# ACTION ITEM
Find the string "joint" in the data, then copy every line where it is found.

# DATA SHOWN
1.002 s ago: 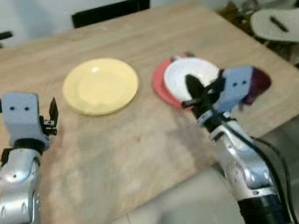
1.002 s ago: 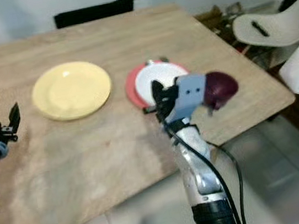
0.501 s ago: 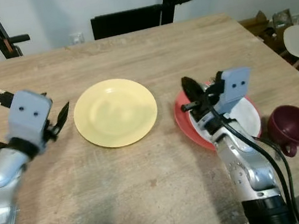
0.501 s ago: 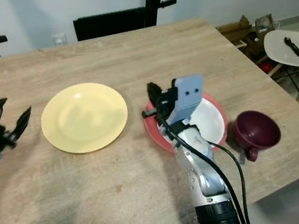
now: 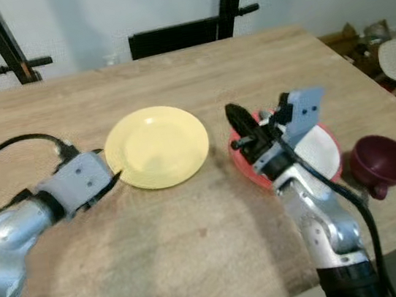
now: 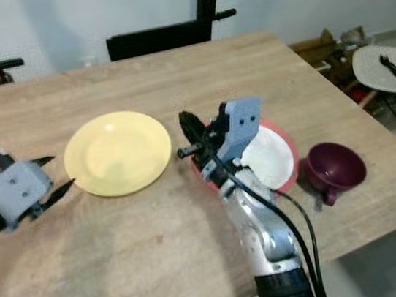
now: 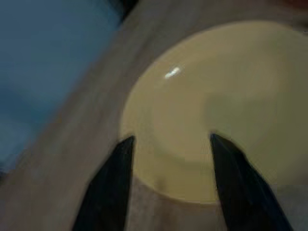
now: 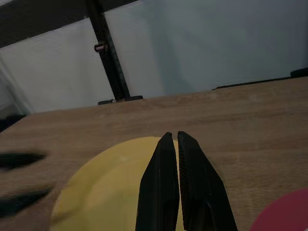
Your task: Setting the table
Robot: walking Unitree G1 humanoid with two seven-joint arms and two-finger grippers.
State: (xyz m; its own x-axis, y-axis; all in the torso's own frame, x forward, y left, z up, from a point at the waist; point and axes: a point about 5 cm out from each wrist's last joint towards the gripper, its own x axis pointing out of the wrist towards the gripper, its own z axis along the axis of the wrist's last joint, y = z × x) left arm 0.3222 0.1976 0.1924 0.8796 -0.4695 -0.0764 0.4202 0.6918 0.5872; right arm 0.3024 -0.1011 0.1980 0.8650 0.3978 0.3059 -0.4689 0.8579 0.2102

# YOUR RESPONSE
Robot: walking Unitree G1 humanoid with two seven-joint arms and two-finger grippers.
State: (xyz m; its own x-axis, y-axis; all in the torso's own frame, x forward, y left, z up, from a point at the waist; point and axes: a point about 5 cm out from each wrist's last joint towards the gripper, its own x axis pointing out of the wrist towards the gripper, its own z axis along the axis of the wrist's last joint, y = z × x) left arm 0.3222 0.1976 0.1924 0.8796 -0.4695 -0.0764 0.4202 0.6918 0.5872; right arm 0.3024 -0.1011 0.1980 0.8650 0.3978 0.3059 -0.4689 0.8579 0.2102

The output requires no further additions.